Coquelicot Mafille, (Parigi, 1975) è un’artista visiva italo-francese che vive e lavora a Milano. Nel suo lavoro le dimensioni del gioco, del sogno, degli spazi occupati dal linguaggio e dal viaggio si intrecciano, per evidenziare gli elementi poetici dell’identità multiculturale del mondo e della Terra. Le sue composizioni-visioni restituiscono un senso d’intimità condivisa di episodi sociali e naturali utilizzando la stratificazione di luoghi, epoche e gesti. Attraverso uno sguardo intimo, poetico, colorato, terrestre, racconta momenti umani, animali, vegetali, fatti di piccole cose, di gesti e di pause. Nella sua pratica indaga immagini pittoriche e fotografiche passate e contemporanee dalle quali prende spunto declinandole in ricami e pittura. Interviene su tele, tessuti, carta, legno o muri come quello dipinto per Le Mur Oberkampf, (Parigi, 2015) e vetrate come quella realizzata per Fondazione Feltrinelli (Milano, 2021). Ha esposto in Italia, Francia, Marocco e Turchia ed ha partecipato a diverse residenze d’artista tra cui 59 Rivoli a Parigi, Bocs a Cosenza, Menafueco a Grottaglie. Conduce atelier d’artista presso scuole e musei.

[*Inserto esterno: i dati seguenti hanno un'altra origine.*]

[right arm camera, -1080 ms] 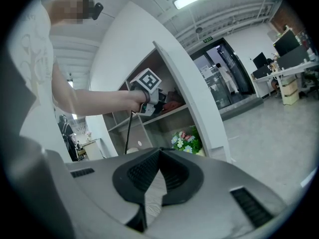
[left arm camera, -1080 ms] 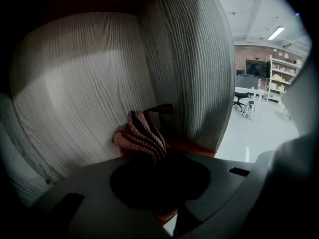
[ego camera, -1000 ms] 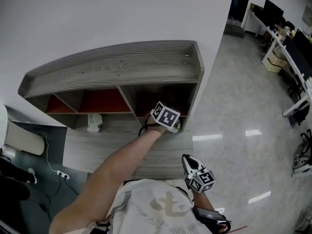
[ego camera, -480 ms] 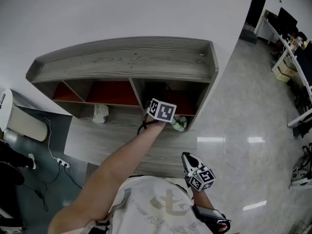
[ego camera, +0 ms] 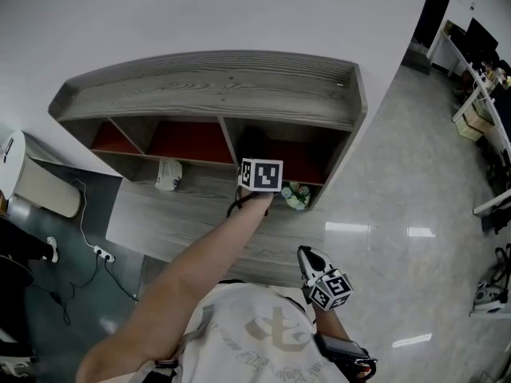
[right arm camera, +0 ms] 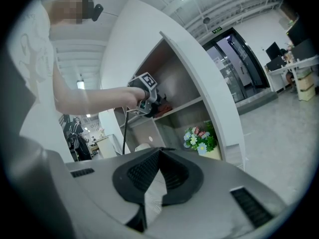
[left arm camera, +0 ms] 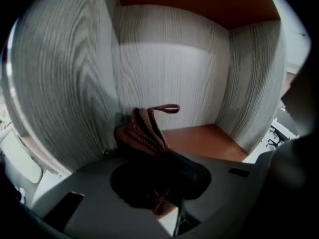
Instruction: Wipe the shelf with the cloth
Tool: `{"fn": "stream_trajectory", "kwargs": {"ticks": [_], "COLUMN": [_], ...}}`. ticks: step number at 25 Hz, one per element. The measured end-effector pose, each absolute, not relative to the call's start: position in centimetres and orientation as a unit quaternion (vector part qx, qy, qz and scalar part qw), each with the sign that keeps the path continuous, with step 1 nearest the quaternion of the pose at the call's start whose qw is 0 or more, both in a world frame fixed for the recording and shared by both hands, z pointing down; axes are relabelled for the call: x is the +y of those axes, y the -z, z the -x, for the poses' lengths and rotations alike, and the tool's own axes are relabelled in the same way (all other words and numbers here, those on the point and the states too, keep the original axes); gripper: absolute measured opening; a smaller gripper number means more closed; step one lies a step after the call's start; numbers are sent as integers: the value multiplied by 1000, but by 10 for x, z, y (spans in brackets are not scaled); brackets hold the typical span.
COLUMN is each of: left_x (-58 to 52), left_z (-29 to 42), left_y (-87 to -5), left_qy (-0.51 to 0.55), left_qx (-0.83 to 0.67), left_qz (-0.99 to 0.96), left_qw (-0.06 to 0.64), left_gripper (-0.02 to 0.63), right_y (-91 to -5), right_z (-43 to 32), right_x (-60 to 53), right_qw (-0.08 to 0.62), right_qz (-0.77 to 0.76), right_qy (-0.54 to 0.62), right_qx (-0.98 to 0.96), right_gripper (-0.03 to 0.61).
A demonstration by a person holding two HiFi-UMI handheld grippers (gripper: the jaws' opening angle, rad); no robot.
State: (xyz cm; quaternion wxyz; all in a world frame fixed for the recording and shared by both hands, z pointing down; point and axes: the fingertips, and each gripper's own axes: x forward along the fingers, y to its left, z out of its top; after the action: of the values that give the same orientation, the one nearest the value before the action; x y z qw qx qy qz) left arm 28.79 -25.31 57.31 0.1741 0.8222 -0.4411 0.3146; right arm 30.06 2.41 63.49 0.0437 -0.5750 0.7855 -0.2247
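The grey wood shelf unit [ego camera: 215,94] has compartments with red-brown floors. My left gripper [ego camera: 261,175] reaches into the right-hand compartment [ego camera: 295,162]. In the left gripper view it [left arm camera: 154,176] is shut on a bunched brown cloth [left arm camera: 142,133], which sits against the compartment's left wall [left arm camera: 65,83] just above the red-brown floor [left arm camera: 199,141]. The right gripper view shows the left gripper [right arm camera: 143,94] and the cloth [right arm camera: 162,106] at the shelf from the side. My right gripper [ego camera: 323,282] hangs low by my body, its jaws [right arm camera: 152,183] shut on nothing.
A small pot of flowers [ego camera: 297,195] stands on the lower shelf board right of the left gripper, seen too as the flowers [right arm camera: 202,138]. A white object [ego camera: 168,174] sits further left. A white appliance [ego camera: 32,182] and a floor power strip [ego camera: 100,254] are at the left.
My left gripper with the cloth has shifted left and deeper in the right compartment, uncovering the flower pot. The head view has swung a little. The right gripper has stayed put.
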Motion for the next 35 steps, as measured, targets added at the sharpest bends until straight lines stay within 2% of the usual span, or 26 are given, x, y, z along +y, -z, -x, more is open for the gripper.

Arianna Tinulla Milesi è artista, illustratrice multimediale e nasce a Bergamo prima della caduta del Muro di Berlino. Si laurea in Arte Bizantina alla Statale di Milano e successivamente in Arti Visive – illustrazione allo IED. Al centro della sua pratica c’è il disegno come forma mentis, un tramite e mai un fine. Collabora internazionalmente con spazi espositivi, gallerie e musei. Le interessano le interazioni, la memoria, il folklore e la devozione, la percezione della violenza e il concetto di limite. Dal 2024 collabora con l’Orto Botanico di Toscolano Maderno parte dell’Università di Milano, per promuovere il disegno sperimentale come approccio libero verso il mondo naturale e non.
Questo le ha fatto venire in mente che potesse essere una buona idea partire alla volta del Galles per partecipare alla Mawddach Residency e studiare le alghe, il suo terrore più grande. Arianna è membro del Council della Society of Graphic and Fine Art, l’organismo che si cura di promuovere l’arte del disegno dal 1919 nel Regno Unito e nel mondo. I suoi lavori sono esposti presso istituzioni artistiche in varie parti del mondo e non sempre vogliono tornare a casa. Ama Piero della Francesca e Paolo Uccello, la sua power couple preferita sono Raffaello e Pietro Bembo, la gamma di colori dal vermiglio al lampone, sulle labbra e nei vestiti, i capelli estremamente corti, Adrien Brody vestito da Salvador Dalì, accarezzare gli animali e cantare a squarciagola. Ha adottato un gatto di nome Pilade, ricama e si produce vestiti con alterna fortuna, legge Giada Biaggi e Hilary Mantel, ascolta Paolo Conte, PJ Harvey, Fred Buscaglione e prova a fare snorkeling nel lago di Garda. Tra i suoi appuntamenti per il 2025 ci sarà un percorso di ricerca come artista in residenza presso la School of Art & Design dell’Università di Nottingham Trent all’interno del progetto AA2A. Il suo motto è: “Adoro i piani ben riusciti” e “Ogne melù al g’ha la sò stagiù”.